Friday, July 22, 2011

Parallel random forests using foreach

There's been some discussion on the kaggle forums and on a few blogs about various ways to parallelize random forests, so I thought I'd add my thoughts on the issue.

Here's my version of the 'parRF' function, which is based on the elegant version in the foreach vignette:

This function works very simply: you pass it a vector of mtry values, and it fits a random forest using each of those values and returns the combined result. You can all pass any additional parameters you want (like ntree) to the randomForest function.

I think this functions provides 2 improvements over previous implementations. #1 is you can use any parallel backend you want. doRedis is my current favorite, as it's cross-platform and fault-tolerant and let's me commandeer idle laptops around the house/office when a random forest is taking too long to fit. #2 is the argument .inorder=FALSE in the foreach function, which provides a small performance improvement as it lets R combine the random forests as they finish, rather than forcing R to combine them in the order they start.
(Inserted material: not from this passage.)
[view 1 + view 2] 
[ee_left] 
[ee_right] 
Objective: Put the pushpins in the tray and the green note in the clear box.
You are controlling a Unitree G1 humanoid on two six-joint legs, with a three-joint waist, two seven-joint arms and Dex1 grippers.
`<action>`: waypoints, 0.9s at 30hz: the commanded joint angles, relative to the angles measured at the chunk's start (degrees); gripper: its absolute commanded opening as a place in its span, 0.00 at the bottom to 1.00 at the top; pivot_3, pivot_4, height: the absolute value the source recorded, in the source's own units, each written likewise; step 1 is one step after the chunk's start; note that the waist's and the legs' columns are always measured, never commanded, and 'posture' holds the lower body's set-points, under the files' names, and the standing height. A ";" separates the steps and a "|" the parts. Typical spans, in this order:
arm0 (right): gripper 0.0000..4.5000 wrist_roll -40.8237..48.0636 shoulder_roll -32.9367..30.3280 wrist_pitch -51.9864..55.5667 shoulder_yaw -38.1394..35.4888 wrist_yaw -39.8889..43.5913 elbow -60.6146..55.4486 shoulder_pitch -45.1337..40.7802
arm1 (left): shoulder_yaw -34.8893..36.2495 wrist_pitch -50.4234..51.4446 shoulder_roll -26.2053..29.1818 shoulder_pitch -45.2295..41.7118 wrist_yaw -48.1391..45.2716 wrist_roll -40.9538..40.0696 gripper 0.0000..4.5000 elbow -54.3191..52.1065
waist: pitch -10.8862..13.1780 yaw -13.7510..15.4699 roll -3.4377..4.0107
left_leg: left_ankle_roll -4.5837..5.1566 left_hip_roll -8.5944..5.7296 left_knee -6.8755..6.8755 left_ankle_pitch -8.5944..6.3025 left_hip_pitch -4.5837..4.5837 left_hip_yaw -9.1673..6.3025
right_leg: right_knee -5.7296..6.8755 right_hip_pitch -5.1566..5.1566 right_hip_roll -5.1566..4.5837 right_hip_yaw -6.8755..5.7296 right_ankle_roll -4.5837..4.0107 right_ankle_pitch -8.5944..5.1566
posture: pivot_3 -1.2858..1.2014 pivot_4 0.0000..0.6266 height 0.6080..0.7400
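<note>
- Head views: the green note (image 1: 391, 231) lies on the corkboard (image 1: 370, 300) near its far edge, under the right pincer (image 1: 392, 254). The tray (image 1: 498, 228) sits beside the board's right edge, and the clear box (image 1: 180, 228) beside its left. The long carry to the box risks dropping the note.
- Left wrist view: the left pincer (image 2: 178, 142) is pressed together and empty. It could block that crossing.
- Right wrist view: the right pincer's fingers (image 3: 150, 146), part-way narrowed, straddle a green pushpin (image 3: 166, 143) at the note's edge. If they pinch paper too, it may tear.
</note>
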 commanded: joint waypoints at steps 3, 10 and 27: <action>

Lets say you want a random forest with 5000 trees. The default value for ntree is 500, so we use rep(4,10) as the argument for the function.

Maybe we're unsure of the optimal mtry value, and want combine 2 ensembles of 2500 trees. Then we use the argument c(rep(3,5),rep(4,5)). This gives us 2500 trees with mtry=3 and 2500 with mtry=4. I like to think of this as a sort of meta-ensemble of decision trees, but I've yet to see it improve my predictive accuracy.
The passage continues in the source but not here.